ANA ESPATIFADA NA TERRA ELEVADA
ANA ESPATIFADA NA TERRA ELEVADA
Marília L. Paixão
Naquela noite Ana tinha voltado do trabalho como quem tivesse recebido pedras do chefe. Ana sabe que pedras de chefe servem apenas para a gente pisar em cima e cuidar para não cair. Até os chefes são injustos quando não conseguem soluções para os problemas maiores. Os chefes deveriam aprender a primeiro subir por essas pedras que eles nos oferecem e deveriam tentar se equilibrar por cima delas e só depois de conseguir lapidá-las para melhorar o passeio, abaixar, escolher uma bem bonita e oferecer para a gente. Neste caso, se a gente achasse que a oferta estivesse sendo feita com carinho receberíamos de bom agrado.
E assim Ana voltou para casa pensando se não tinha reclamado demais, quando na verdade tinha colocado para fora apenas um pouquinho dos seus ais. Voltou para casa se sentindo menos estimada, mas com a verdade bem ali na esquina. A verdade de quem nunca será valorizada decentemente pelo que faz. Eram pensamentos demais na cabecinha de Ana. Sequer telefonou dizendo que chegaria mais cedo em casa. Desceu do elevador e a chave abriu a porta como um abre-te Sésamo e Ana só viu aquela correria. O que mais meu Deus lhe reservava aquele dia?
Como Ana não entendeu nada, correu atrás. João tentava esconder Pedro ou Pedro tentava esconder João? Havia duas pessoas na casa de Ana? Que confusão! As pedrinhas ganhadas do chefe já estavam mesmo ao chão. Ana não teve vontade de dizer nada para ninguém, sequer boa noite ou algum palavrão. Definitivamente, palavrão não. Ana sentou-se no sofá. Deixou a porta aberta para o que quisesse sair primeiro. Pensou na manhã daquele dia sem abraços de ursinho. Pensou na tarde onde alguém até perguntou para Ana se ela nunca tinha pensado que poderia ser uma golpista da vida.
Não, Ana nunca tinha pensado nessas coisas. Ana se preocupava demais com as coisas do coração para pensar em atingir tais muros. Ana nunca ligou para os números. No mundo de Ana, a vida ganhava letras e as palavras eram a sua brincadeira de roda favorita. Ana nunca foi de ficar contando peixes. O amor tinha que ser a razão e este pertence a um kit cheio de princípios onde importa-se com os meios. Talvez Ana deveria ter interrompido o seu dia ali. Estava bem claro daquele ponto da conversa que as bolas de natal eram de um centavo cada e todas quebrariam muito rapidamente. Não havia trufa nenhuma. Talvez aquela fosse à indicação de que o dia seria péssimo, mas Ana fica sempre fazendo coisas com as letras...

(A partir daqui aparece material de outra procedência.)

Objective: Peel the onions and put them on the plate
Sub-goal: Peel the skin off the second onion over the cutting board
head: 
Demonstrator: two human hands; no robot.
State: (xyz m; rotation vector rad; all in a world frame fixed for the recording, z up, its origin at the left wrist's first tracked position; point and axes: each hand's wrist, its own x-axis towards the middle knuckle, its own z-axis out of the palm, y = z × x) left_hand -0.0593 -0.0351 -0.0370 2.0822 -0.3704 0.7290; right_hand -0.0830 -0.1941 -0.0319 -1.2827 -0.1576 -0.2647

Muitas vezes Ana consegue transformar as letras em trufas. É isso que faz Ana sorrir para cada novo dia que começa. E no dia seguinte não ganharia pedras de ninguém. No dia seguinte não ia ter correria quando chegasse a casa. João estaria só sem o Pedro. Pedro não estaria mais com João. E a palavra maior ia continuar inspirando Ana. Uma coisa Ana sabia. Neste ano não decoraria árvores com bolas vermelhas. Compraria logo um monte de trufas vermelhas e amarraria nos galhinhos e pronto. O mais importante era não abrir mão do poder das palavras. Com elas Ana conseguiria modificar muitas coisas. Não que João ou Pedro fosse modificar. Também palavras não são para fazerem modificações desta natureza por mais que o jornal diga isto ou aquilo.